*Task brief*. Supply the number of lines in the listing below in which the word "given" occurs, and nothing else.

-- Entries supplied follows --

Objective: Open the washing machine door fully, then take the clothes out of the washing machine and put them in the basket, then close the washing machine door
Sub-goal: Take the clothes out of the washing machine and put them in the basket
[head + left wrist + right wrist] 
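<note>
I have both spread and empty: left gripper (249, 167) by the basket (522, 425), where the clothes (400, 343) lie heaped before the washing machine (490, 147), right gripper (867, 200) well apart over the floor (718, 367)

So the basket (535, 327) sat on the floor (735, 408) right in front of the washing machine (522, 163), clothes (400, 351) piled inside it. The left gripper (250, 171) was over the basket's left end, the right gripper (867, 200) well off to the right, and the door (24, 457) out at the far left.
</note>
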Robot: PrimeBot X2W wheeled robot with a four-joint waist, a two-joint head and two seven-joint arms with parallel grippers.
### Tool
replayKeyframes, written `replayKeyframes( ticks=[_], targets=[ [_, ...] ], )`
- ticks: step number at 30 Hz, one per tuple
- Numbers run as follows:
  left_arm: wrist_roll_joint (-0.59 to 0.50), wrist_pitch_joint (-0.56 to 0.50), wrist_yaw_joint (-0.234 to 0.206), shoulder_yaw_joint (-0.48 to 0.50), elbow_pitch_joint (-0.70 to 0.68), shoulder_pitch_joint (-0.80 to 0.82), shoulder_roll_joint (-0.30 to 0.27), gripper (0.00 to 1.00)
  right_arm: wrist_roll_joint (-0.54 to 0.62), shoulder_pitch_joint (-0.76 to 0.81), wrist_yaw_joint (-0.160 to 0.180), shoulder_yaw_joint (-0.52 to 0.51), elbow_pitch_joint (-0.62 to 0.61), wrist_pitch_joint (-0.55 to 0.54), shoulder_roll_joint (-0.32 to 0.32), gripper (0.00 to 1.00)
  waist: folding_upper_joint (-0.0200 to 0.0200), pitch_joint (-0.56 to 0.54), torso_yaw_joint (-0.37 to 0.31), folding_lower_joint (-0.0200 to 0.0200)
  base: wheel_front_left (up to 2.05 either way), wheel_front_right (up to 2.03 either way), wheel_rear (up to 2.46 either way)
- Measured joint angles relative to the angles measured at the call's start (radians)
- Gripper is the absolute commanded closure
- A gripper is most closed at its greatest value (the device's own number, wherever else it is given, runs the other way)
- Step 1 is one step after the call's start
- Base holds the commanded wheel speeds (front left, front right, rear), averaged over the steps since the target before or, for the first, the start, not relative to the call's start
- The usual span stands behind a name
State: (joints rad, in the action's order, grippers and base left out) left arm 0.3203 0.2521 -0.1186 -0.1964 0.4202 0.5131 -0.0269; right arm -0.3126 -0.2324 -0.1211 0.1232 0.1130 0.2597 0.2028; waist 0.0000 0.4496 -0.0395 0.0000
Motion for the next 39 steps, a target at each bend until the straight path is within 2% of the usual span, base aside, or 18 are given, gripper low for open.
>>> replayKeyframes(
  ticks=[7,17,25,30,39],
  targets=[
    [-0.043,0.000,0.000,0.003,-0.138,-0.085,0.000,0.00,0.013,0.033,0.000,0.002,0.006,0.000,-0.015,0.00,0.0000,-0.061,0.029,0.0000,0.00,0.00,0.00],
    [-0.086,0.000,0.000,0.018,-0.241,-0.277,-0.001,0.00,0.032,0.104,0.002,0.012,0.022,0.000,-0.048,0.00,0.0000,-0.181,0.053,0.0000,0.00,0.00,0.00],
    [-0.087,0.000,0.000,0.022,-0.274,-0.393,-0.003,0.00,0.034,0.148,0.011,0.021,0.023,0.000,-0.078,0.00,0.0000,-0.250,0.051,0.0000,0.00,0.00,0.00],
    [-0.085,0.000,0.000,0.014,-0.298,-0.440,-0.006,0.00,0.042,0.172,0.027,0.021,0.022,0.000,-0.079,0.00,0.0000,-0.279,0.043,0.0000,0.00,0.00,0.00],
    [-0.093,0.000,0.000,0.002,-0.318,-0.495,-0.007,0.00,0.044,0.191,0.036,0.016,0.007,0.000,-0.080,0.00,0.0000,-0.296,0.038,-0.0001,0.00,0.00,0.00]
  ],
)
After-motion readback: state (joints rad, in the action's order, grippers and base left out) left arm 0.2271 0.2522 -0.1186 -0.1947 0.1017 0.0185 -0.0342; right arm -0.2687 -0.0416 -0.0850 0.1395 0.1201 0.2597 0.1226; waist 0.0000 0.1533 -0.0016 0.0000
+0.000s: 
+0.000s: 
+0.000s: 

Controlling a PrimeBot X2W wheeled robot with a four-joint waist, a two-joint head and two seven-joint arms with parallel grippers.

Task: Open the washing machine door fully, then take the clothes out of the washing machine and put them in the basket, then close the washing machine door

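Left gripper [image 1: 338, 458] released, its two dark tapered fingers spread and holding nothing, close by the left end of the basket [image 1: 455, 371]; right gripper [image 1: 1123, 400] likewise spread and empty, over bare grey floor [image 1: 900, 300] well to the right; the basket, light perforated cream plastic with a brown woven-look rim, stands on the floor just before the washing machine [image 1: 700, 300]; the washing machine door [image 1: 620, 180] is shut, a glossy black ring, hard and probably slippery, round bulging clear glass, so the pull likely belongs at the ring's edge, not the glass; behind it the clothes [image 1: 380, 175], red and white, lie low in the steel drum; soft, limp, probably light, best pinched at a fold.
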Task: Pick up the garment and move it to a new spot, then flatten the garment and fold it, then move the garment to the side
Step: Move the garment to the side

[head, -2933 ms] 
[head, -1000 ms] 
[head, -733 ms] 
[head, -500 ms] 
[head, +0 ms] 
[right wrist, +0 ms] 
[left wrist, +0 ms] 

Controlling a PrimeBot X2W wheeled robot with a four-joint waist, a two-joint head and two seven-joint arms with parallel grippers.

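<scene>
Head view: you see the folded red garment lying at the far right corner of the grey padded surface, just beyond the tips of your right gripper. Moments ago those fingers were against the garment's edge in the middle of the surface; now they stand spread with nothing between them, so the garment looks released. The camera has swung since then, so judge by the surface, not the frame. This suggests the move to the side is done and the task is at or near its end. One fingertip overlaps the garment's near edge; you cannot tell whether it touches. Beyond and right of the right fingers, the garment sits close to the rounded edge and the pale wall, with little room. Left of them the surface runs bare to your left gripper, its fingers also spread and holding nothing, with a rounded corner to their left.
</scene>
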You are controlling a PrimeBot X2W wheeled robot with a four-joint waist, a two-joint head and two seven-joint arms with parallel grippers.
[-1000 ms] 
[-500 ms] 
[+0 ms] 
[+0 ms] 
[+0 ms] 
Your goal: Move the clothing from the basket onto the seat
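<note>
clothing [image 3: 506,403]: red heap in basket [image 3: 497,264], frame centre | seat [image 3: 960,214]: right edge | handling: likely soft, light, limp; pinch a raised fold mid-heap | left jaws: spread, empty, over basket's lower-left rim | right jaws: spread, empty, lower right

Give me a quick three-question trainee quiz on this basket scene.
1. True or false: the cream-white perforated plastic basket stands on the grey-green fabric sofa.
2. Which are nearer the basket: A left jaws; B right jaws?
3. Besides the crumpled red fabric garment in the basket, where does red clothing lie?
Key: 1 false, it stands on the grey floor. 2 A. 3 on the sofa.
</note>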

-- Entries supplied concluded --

*Task output*. 2